■ **Try it**
Wherever the word "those" appears in a line of the data, that line should be copied.

■ **Collected material**
+-------+

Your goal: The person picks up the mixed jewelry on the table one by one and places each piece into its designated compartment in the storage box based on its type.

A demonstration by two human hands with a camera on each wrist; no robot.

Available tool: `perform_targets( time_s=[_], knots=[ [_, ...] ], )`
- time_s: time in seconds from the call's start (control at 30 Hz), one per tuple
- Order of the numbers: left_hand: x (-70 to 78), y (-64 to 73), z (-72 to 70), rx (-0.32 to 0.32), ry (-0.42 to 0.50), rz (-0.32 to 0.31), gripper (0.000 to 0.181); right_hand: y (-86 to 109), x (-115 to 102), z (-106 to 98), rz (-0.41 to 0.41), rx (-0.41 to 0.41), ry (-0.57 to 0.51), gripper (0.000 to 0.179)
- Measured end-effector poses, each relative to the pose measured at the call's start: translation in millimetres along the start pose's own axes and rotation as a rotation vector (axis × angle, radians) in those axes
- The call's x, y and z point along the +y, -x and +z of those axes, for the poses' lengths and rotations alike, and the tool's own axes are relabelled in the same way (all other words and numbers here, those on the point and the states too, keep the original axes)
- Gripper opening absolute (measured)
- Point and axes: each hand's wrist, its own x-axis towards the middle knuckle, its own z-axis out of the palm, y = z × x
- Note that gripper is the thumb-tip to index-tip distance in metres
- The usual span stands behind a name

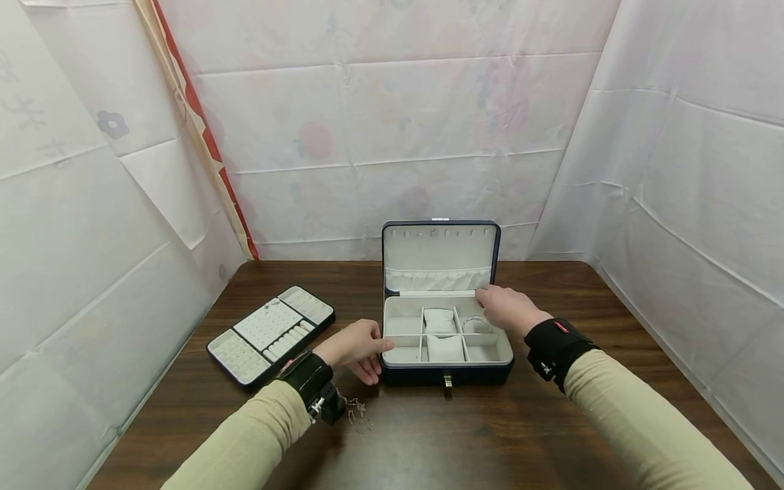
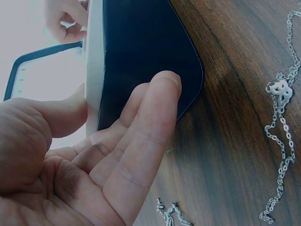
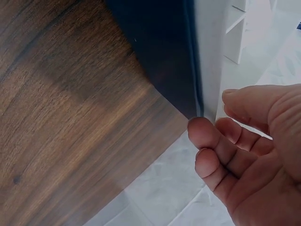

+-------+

■ **Finished exercise**
- Measured end-effector poses, each relative to the pose measured at the call's start: translation in millimetres along the start pose's own axes and rotation as a rotation vector (axis × angle, radians) in those axes
- The call's x, y and z point along the +y, -x and +z of those axes, for the poses' lengths and rotations alike, and the tool's own axes are relabelled in the same way (all other words and numbers here, those on the point and the states too, keep the original axes)

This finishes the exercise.